> _Assignment_:
Please give the lines below again exactly as they stand, from the one that contains "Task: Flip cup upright" up to and including the one that contains "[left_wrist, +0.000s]", leaving all pictures out.

[Stored dataset items]

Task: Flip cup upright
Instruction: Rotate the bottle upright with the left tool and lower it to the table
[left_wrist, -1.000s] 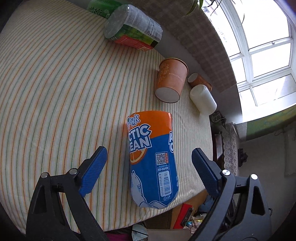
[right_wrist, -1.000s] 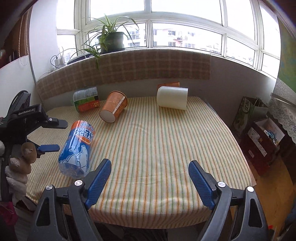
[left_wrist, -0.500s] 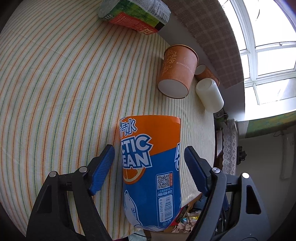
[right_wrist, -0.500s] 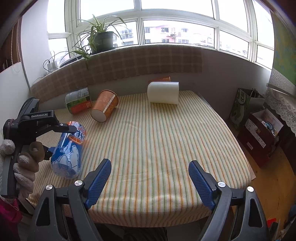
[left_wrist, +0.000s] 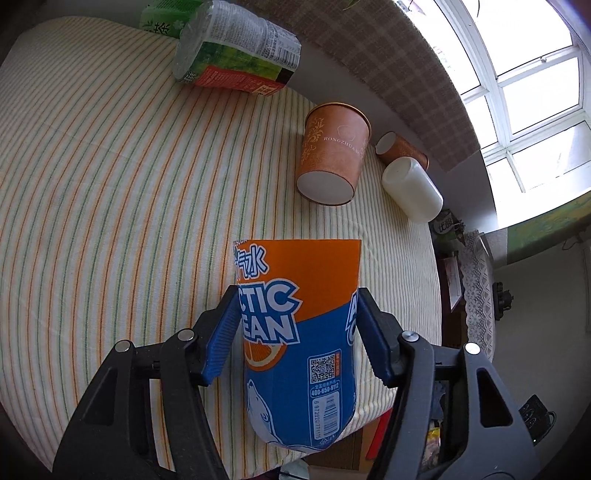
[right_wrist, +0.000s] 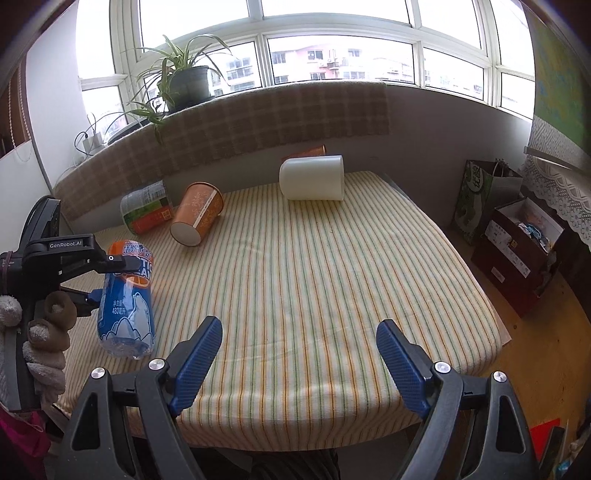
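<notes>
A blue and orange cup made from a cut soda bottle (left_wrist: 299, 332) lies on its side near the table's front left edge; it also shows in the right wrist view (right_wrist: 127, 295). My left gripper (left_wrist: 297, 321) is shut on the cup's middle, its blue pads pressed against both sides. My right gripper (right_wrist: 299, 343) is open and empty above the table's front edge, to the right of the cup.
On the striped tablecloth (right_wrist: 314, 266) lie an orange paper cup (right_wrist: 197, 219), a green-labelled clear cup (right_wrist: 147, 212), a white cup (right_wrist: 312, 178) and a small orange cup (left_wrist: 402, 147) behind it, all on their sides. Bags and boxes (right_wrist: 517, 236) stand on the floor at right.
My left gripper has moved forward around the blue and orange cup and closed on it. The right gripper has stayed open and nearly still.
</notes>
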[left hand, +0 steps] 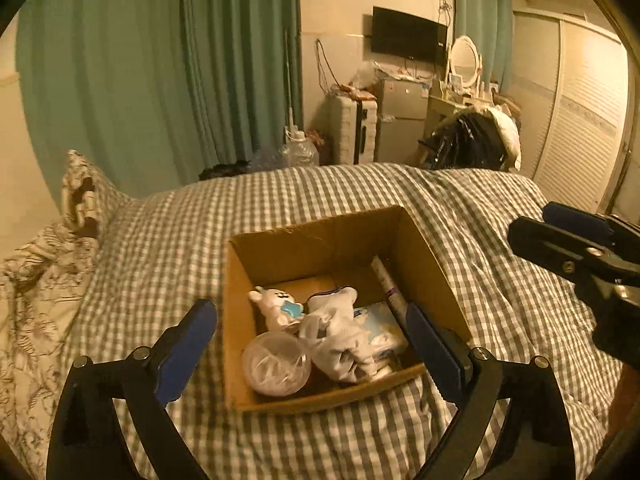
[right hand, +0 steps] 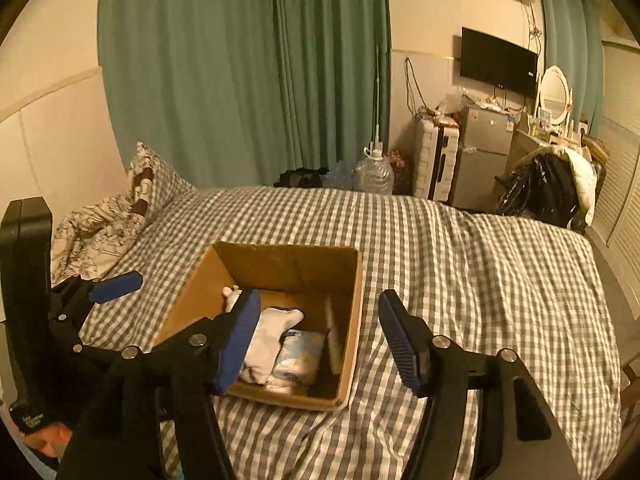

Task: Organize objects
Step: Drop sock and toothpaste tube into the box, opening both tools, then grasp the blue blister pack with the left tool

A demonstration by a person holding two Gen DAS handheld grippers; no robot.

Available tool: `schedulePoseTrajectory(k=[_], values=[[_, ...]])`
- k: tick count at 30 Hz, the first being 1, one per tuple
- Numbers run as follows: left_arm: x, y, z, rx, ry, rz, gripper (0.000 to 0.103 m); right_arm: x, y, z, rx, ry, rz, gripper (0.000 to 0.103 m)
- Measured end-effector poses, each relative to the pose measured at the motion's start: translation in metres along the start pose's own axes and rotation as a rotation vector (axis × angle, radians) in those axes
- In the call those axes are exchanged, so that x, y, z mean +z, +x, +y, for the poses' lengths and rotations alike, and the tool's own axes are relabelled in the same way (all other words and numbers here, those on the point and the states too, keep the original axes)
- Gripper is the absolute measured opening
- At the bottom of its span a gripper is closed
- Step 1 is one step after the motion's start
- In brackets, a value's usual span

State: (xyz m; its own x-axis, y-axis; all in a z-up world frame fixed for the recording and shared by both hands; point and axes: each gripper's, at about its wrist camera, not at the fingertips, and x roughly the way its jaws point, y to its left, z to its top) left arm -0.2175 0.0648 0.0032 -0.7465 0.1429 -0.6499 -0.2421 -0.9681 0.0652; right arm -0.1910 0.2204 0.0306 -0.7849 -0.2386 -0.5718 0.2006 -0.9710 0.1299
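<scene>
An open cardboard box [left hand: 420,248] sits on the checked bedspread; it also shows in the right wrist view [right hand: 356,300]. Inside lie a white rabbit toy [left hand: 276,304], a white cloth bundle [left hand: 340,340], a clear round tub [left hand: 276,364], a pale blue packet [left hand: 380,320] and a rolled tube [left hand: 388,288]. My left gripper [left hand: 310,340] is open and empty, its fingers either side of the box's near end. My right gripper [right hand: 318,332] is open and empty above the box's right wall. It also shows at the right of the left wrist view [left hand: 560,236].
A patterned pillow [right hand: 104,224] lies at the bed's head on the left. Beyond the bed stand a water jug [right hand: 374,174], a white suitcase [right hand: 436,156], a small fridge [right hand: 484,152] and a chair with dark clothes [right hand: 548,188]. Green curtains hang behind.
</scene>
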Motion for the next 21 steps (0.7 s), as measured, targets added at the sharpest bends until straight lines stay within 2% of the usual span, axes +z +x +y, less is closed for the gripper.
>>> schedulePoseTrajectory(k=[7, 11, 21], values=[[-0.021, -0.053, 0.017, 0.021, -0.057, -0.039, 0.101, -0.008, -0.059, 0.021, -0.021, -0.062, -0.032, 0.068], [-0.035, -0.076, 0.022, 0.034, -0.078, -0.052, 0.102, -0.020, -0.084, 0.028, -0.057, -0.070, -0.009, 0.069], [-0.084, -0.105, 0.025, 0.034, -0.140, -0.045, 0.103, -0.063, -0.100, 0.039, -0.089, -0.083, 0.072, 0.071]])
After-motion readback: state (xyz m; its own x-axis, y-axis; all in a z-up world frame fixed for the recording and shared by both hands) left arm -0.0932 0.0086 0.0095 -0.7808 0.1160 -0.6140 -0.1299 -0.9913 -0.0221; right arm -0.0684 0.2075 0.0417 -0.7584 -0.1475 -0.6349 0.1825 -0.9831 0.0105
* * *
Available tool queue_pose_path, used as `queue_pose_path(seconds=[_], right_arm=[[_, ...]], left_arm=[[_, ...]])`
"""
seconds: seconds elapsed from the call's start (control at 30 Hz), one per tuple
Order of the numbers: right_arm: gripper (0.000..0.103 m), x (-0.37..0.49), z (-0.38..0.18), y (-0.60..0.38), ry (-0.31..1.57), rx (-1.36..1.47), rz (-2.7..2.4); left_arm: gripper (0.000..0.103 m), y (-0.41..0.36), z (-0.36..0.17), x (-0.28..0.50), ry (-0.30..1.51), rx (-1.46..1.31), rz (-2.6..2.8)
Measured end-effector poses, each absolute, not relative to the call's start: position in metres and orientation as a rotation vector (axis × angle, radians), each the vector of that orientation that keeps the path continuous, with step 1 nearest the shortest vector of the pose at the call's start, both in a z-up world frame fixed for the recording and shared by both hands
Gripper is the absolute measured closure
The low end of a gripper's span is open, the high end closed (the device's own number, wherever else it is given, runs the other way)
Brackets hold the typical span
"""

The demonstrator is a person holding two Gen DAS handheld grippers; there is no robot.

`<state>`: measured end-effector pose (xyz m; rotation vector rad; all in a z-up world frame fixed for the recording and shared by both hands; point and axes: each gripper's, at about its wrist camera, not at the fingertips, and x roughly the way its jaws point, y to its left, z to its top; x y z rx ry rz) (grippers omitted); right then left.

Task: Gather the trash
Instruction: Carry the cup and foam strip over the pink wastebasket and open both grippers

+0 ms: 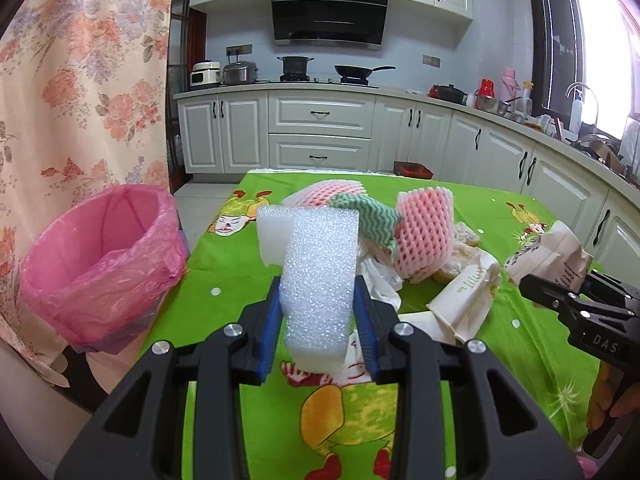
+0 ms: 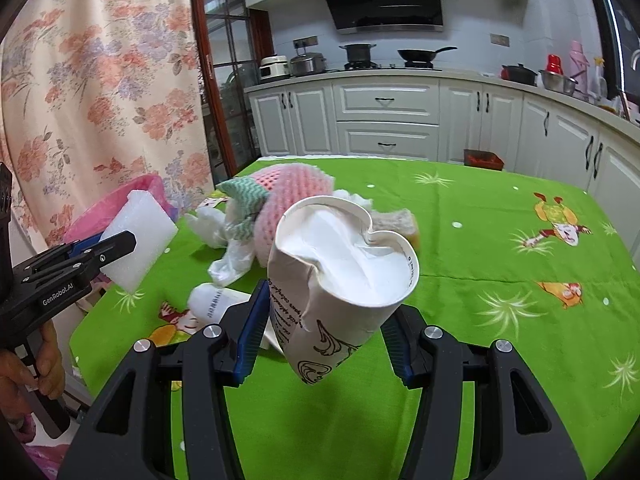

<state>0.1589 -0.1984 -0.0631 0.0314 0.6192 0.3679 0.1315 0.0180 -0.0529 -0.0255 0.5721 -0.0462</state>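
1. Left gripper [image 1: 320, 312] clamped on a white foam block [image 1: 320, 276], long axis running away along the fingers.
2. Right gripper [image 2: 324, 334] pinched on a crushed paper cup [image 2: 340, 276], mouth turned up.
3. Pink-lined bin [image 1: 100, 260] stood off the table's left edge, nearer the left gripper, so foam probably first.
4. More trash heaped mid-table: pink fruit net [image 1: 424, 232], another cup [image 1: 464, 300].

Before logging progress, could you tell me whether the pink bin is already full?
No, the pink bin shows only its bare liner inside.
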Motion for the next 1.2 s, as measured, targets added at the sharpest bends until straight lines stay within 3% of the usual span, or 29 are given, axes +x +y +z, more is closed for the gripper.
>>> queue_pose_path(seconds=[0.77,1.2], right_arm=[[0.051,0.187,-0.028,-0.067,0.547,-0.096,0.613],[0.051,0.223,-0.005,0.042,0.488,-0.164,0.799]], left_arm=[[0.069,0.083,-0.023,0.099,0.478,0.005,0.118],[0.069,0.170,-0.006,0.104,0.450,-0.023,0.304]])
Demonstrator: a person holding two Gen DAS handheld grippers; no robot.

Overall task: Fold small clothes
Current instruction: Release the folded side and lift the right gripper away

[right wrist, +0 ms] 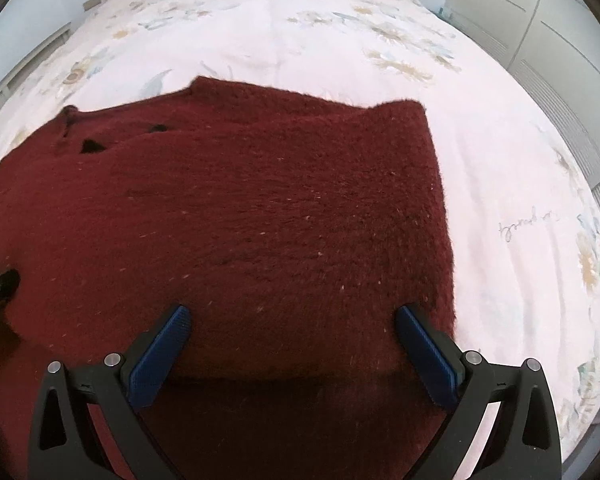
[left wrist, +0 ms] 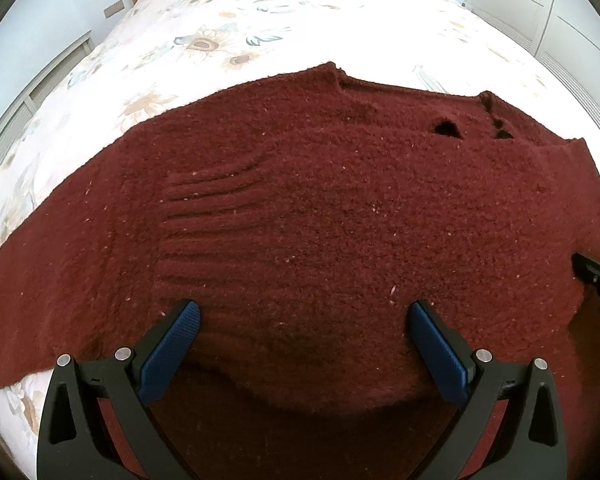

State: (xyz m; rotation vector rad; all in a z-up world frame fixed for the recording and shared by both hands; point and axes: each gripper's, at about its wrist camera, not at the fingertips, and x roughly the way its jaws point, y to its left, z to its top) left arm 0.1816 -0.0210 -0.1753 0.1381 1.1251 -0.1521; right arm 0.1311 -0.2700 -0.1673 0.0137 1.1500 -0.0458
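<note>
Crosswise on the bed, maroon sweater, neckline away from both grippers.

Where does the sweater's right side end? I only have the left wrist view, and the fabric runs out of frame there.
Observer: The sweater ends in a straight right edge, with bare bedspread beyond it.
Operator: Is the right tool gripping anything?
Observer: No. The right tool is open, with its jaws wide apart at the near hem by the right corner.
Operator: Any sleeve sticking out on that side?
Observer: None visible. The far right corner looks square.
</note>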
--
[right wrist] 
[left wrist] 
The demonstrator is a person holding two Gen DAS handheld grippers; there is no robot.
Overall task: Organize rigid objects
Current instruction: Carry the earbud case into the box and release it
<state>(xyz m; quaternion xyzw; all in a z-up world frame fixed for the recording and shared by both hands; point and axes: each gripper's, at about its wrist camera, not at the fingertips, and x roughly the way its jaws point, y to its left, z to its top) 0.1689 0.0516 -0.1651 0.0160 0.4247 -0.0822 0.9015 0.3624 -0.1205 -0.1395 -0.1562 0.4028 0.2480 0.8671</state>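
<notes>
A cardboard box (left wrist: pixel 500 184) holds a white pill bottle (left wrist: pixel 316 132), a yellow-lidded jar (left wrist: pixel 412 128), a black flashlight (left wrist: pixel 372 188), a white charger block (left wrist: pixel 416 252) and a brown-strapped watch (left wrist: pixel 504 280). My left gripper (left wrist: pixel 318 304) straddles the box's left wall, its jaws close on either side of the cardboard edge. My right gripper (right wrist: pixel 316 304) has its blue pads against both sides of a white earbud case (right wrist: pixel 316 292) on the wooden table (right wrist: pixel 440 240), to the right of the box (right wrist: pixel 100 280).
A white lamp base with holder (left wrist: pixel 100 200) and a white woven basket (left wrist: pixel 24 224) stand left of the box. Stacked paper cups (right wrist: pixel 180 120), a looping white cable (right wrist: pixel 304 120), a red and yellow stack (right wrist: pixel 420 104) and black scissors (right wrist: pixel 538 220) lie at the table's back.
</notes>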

> _Response_:
Task: Flip cup upright
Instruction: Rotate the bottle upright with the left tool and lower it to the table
[left_wrist, -1.000s] 
[right_wrist, -1.000s] 
[left_wrist, -0.500s] 
[right_wrist, -0.500s] 
[left_wrist, +0.000s] 

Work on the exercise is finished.